━━ Data to examine ━━

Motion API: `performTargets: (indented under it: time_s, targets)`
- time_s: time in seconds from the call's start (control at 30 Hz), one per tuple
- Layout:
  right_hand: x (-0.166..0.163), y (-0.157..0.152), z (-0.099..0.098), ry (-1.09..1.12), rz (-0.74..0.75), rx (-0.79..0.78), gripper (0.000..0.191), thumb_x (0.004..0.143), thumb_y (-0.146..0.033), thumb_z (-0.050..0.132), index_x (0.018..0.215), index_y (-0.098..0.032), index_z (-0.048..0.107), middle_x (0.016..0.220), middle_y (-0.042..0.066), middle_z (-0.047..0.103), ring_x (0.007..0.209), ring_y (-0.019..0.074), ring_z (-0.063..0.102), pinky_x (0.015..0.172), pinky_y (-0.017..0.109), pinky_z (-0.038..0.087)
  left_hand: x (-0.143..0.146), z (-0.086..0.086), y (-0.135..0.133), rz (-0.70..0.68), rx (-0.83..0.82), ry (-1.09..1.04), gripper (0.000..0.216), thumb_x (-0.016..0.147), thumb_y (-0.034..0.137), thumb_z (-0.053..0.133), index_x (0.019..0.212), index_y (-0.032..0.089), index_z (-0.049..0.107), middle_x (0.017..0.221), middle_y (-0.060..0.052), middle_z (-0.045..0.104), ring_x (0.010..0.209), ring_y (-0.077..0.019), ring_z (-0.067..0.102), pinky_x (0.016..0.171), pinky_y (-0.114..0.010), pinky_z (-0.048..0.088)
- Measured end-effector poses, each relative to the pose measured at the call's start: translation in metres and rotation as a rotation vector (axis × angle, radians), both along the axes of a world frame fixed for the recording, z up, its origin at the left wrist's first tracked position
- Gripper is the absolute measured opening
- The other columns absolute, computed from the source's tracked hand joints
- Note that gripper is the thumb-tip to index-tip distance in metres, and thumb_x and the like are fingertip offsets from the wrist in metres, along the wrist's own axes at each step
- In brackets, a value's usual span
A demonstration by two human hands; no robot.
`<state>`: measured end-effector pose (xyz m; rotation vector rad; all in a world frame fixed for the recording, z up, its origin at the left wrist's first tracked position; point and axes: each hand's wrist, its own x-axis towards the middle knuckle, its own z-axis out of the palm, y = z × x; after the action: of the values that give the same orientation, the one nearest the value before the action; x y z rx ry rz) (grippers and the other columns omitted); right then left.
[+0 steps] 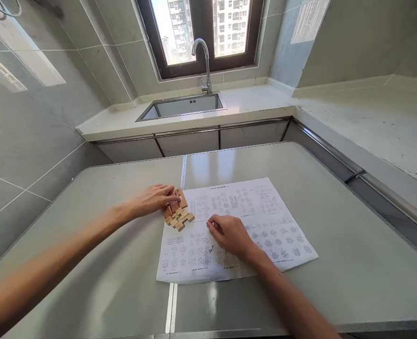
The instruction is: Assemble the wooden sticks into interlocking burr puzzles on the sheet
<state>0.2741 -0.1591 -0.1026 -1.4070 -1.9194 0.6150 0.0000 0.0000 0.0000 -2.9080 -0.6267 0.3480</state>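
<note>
A printed instruction sheet (265,221) is lying flat on a grey table (335,263). The right hand (231,235) is resting on the sheet, fingers curled loosely downward, gripping nothing visible. Just beyond, the left hand (151,198) is lying flat, fingertips touching a cluster of small wooden puzzle blocks (178,214) at the sheet's upper left corner. Farther back, a steel sink (183,106) and tap (203,61) are sitting beneath a window (201,28).

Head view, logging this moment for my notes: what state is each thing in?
Wooden puzzle: partly assembled, lying on the sheet's left edge.
Sheet: unfolded, flat on the table.
Left hand: fingers on the puzzle.
Right hand: curled, resting on the sheet.
Faucet: no water visible.
Sink: looks empty.
</note>
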Motion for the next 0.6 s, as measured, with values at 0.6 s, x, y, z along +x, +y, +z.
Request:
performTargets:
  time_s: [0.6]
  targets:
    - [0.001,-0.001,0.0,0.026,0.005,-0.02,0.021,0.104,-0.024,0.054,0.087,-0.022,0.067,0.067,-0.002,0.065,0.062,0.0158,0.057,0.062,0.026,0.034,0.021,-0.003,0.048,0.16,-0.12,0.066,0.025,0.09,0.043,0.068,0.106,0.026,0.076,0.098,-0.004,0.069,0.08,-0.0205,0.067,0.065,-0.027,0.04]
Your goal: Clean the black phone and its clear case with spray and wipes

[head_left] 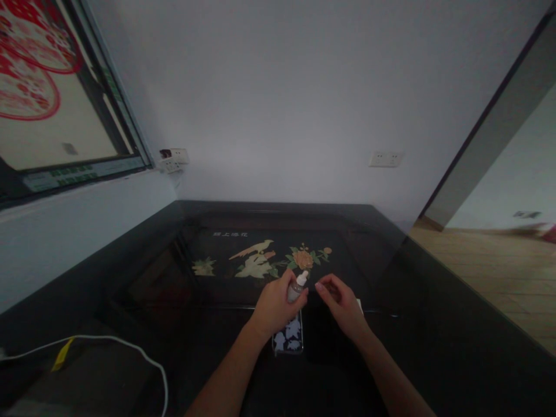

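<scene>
My left hand [274, 304] grips a small clear bottle [297, 286] with a white nozzle top, tilted up and to the right. My right hand [341, 301] hovers just right of the nozzle, fingers curled and slightly apart, holding nothing that I can see. Below the left hand a phone [289, 340] in a dark case with pale leaf shapes lies flat on the black glass-topped table [434, 324]. A small white item [359, 303] peeks out behind my right hand; what it is cannot be made out.
The table top shows an inlaid bird-and-flower picture [264, 260]. A white cable [130, 347] with a yellow tag loops over the near left. Wall sockets [386, 158] sit on the back wall, a window [56, 116] at the left, an open doorway at the right.
</scene>
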Motion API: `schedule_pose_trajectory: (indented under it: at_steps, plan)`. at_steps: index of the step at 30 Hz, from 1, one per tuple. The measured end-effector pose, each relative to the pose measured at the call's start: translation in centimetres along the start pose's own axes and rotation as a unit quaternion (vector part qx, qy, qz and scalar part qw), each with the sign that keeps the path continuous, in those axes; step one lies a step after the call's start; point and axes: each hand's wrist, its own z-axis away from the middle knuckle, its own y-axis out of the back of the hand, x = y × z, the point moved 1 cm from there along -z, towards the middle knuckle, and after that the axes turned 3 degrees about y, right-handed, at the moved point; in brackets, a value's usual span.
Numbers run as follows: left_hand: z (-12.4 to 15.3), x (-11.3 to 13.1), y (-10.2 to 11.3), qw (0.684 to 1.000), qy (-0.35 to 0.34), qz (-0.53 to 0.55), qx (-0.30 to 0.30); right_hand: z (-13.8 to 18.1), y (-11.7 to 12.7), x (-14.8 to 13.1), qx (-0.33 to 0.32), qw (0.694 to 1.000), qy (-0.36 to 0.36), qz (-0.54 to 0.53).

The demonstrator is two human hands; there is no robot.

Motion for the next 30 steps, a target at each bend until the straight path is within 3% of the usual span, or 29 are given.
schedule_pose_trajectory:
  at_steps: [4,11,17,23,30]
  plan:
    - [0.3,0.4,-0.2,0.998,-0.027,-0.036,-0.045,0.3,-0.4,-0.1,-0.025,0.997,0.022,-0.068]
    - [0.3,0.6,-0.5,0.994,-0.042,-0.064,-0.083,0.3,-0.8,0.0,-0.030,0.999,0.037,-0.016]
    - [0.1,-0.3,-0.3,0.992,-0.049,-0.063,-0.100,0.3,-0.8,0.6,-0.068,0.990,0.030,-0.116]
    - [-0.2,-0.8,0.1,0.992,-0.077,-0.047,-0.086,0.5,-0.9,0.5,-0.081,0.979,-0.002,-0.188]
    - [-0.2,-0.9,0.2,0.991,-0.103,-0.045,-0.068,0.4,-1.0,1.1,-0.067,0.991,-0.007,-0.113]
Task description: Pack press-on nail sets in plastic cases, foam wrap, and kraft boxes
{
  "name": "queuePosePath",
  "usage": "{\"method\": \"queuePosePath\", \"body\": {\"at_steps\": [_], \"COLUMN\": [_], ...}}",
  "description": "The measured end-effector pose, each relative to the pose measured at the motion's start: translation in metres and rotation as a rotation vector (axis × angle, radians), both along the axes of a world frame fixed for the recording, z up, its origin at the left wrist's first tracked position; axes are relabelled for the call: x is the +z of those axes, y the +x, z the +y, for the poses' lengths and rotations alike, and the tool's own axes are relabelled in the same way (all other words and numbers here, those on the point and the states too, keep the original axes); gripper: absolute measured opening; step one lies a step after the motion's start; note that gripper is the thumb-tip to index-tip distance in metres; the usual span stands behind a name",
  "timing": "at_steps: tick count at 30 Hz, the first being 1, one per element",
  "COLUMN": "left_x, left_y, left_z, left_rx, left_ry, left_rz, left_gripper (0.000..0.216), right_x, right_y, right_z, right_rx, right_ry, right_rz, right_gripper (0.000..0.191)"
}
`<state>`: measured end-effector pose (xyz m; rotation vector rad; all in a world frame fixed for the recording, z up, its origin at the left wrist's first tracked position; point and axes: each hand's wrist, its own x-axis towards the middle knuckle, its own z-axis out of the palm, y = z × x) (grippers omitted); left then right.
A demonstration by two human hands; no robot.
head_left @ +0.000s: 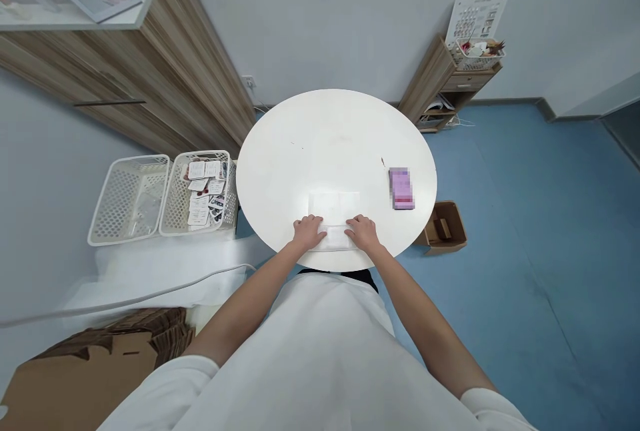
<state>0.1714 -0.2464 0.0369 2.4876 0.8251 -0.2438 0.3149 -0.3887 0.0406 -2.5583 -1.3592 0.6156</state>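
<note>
Rests left hand (309,232) and right hand (364,233) with half-curled fingers, cannot tell whether pinching, on a translucent sheet (335,237) by the near edge of the worktop (330,124), and could crease it by pressing unevenly.

Left of your left hand (309,232) you have two white baskets (169,207), one holding printed cards (199,211), while right of your right hand (363,232) lies a pixelated purple object (401,188) and, farther out, an open cardboard box (447,210).
</note>
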Motion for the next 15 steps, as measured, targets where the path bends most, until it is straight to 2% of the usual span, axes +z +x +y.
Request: {"method": "queuePosePath", "body": {"at_steps": [5,7,9,11,15], "left_x": [0.009,0.013,0.015,0.014,0.008], "left_y": [-0.009,-0.011,-0.013,-0.015,-0.019], "left_z": [-0.008,-0.015,-0.024,-0.030,-0.035], "left_rx": [-0.010,-0.112,-0.246,-0.304,-0.280], "left_ry": [0.202,0.212,0.185,0.164,0.145], "left_rz": [-0.175,-0.215,-0.209,-0.165,-0.093], "left_gripper": [0.035,0.038,0.042,0.049,0.058], "right_x": [0.011,0.015,0.017,0.016,0.005], "right_y": [-0.004,-0.007,-0.011,-0.015,-0.019], "right_z": [-0.019,-0.025,-0.029,-0.030,-0.029], "right_rx": [-0.074,0.029,0.218,0.346,0.350], "right_ry": [0.145,0.188,0.189,0.154,0.063], "right_rz": [-0.201,-0.211,-0.165,-0.124,-0.085], "right_gripper": [0.037,0.037,0.038,0.044,0.054]}}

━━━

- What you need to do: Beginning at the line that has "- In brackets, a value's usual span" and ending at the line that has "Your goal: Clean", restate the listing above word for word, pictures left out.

- Task answer:
- In brackets, a value's usual span
A demonstration by two human hands; no robot.
`<state>`: measured end-effector pose (xyz m; rotation vector rad; all in a world frame fixed for the recording, z up, its origin at the left wrist's first tracked position; point and axes: each hand's wrist, its own x-axis towards the middle knuckle, its own z-axis out of the palm, y = z × x; after the action: of the values that give the same orientation, the one nearest the value before the action; x y z rx ry rz) (grippers and the other columns omitted); right then left.
[+0 steps] 
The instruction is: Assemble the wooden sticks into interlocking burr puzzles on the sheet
<state>0.2741 -0.1591 -0.1026 -1.4070 -1.9194 0.6150 0.0000 0.0000 0.0000 -2.9080 -0.6267 0.3480</state>
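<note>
A printed instruction sheet (265,221) is lying flat on a grey table (335,263). The right hand (231,235) is resting on the sheet, fingers curled loosely downward, gripping nothing visible. Just beyond, the left hand (151,198) is lying flat, fingertips touching a cluster of small wooden puzzle blocks (178,214) at the sheet's upper left corner. Farther back, a steel sink (183,106) and tap (203,61) are sitting beneath a window (201,28).

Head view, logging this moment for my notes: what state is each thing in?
Wooden puzzle: partly assembled, lying on the sheet's left edge.
Sheet: unfolded, flat on the table.
Left hand: fingers on the puzzle.
Right hand: curled, resting on the sheet.
Faucet: no water visible.
Sink: looks empty.
</note>
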Motion for the next 0.6 s, as measured, with values at 0.6 s, x, y, z along +x, +y, +z.
Request:
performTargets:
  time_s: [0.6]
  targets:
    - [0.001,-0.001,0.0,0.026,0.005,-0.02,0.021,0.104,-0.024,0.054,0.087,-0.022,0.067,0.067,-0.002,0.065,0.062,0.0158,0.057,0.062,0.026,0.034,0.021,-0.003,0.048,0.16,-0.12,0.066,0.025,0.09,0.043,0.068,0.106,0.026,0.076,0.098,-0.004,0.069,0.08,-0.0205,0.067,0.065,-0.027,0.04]
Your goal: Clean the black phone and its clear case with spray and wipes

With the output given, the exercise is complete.